=== EXERCISE OBJECTIVE ===
All of the data is to be restated word for word.

►

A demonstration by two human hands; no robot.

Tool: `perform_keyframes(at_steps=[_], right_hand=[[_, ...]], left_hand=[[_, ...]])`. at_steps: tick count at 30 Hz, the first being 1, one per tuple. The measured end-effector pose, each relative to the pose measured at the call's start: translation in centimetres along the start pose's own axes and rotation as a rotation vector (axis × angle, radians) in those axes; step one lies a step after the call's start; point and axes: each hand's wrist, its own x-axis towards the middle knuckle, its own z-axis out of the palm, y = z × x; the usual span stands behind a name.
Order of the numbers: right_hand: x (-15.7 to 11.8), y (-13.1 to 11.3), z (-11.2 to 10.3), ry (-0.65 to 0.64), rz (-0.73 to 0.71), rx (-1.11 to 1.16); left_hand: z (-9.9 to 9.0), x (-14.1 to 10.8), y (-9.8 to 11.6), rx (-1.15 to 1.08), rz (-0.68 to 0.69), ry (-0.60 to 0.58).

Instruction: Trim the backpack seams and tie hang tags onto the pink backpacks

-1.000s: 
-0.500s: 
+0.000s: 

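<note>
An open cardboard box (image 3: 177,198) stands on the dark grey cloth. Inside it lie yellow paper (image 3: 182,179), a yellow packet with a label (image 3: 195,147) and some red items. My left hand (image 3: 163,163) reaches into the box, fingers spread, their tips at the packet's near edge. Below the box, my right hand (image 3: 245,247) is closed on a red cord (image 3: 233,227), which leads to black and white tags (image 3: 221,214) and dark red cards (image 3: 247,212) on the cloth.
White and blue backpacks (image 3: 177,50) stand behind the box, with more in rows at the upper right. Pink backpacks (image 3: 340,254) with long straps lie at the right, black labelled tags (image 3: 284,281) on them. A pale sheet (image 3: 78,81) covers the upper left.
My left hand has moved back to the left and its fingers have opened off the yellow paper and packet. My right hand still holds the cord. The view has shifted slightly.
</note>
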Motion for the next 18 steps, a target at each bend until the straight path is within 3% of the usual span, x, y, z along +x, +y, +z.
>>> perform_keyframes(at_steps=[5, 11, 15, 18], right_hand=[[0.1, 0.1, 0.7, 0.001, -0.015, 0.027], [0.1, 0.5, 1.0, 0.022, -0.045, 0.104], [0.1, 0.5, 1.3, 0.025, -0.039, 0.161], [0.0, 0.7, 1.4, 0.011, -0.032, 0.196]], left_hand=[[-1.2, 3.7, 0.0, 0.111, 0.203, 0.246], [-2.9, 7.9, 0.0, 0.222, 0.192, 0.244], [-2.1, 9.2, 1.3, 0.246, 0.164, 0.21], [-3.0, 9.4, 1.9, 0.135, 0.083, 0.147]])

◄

=== ANSWER TO THIS PROBLEM ===
A demonstration by two human hands; no robot.

Tool: `perform_keyframes(at_steps=[_], right_hand=[[_, ...]], left_hand=[[_, ...]])`. at_steps: tick count at 30 Hz, the first being 1, one per tuple. The measured end-effector pose, each relative to the pose measured at the call's start: translation in centimetres along the start pose's own axes and rotation as a rotation vector (axis × angle, radians) in those axes; step one lies a step after the call's start; point and axes: each hand's wrist, its own x-axis towards the middle knuckle, its own z-axis out of the palm, y = z × x; the usual span stands behind a name.
Order of the numbers: right_hand: x (-15.7 to 11.8), y (-13.1 to 11.3), z (-11.2 to 10.3), ry (-0.65 to 0.64), rz (-0.73 to 0.71), rx (-1.11 to 1.16); left_hand: z (-9.9 to 9.0), x (-14.1 to 10.8), y (-9.8 to 11.6), rx (-1.15 to 1.08), rz (-0.68 to 0.69), ry (-0.60 to 0.58).

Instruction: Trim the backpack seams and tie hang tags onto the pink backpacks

-1.000s: 
-0.500s: 
+0.000s: 

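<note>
An open cardboard box (image 3: 177,198) stands on the dark grey cloth. Inside it lie yellow paper (image 3: 182,179), a yellow packet with a label (image 3: 195,147) and some red items. My left hand (image 3: 163,163) reaches into the box, fingers spread, their tips at the packet's near edge. Below the box, my right hand (image 3: 245,247) is closed on a red cord (image 3: 233,227), which leads to black and white tags (image 3: 221,214) and dark red cards (image 3: 247,212) on the cloth.
White and blue backpacks (image 3: 177,50) stand behind the box, with more in rows at the upper right. Pink backpacks (image 3: 340,254) with long straps lie at the right, black labelled tags (image 3: 284,281) on them. A pale sheet (image 3: 78,81) covers the upper left.
My left hand has moved back to the left and its fingers have opened off the yellow paper and packet. My right hand still holds the cord. The view has shifted slightly.
</note>
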Motion for the next 18 steps, a target at each bend until the straight path is within 3% of the usual span, x, y, z along +x, +y, +z.
>>> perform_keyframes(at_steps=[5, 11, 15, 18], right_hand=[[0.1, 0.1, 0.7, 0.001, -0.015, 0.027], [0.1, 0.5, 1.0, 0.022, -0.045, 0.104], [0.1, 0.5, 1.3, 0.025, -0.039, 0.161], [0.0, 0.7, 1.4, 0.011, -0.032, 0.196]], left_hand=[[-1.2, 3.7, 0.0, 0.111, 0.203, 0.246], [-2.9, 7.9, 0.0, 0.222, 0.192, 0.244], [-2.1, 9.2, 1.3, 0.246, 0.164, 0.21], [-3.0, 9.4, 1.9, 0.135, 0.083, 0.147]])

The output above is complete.